Cognitive Core & Autonomy·June 15, 2026·10 min read

Self-Improving Agents That Can't Go Rogue: Propose, Approve, Apply

Letting an agent edit its own behaviour is powerful and dangerous. Matrix lets it propose changes to its procedural memory — a human approves before anything changes.

By Matrix Team

An agent that can rewrite its own instructions is the dream and the nightmare in the same sentence. The dream: an agent notices it keeps fumbling the same edge case, learns the fix, and gets better without you babysitting a prompt file. The nightmare: that same write path is the single most dangerous capability you can hand a language model. Give it a tool that edits its own persona and one confused — or jailbroken — turn can quietly subvert everything you intended it to do.
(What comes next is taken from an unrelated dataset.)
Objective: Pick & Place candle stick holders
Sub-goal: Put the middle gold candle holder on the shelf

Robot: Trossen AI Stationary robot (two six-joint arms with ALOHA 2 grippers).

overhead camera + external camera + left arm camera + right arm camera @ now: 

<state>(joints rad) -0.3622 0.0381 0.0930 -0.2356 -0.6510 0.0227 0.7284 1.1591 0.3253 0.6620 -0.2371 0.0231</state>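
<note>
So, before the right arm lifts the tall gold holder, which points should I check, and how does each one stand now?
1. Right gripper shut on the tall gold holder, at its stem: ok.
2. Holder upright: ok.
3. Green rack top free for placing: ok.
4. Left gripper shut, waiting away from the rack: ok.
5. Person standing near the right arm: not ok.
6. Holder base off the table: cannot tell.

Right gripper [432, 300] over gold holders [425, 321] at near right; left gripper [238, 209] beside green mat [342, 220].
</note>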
The CoALA paper (Cognitive Architectures for Language Agents) is blunt about exactly this. Writing to procedural memory — the agent's own "code" — is, in their words:

"significantly riskier than writing to episodic or semantic memory, as it can easily introduce bugs or allow an agent to subvert its designers' intentions." (§4.1)

Most "self-improving agent" demos skip that sentence. Matrix builds around it. Self-improving agents here can propose changes to their own behaviour — and a human approves before anything changes. The safety posture isn't bolted on after the fact; it's the shape of the system. This post is about that shape.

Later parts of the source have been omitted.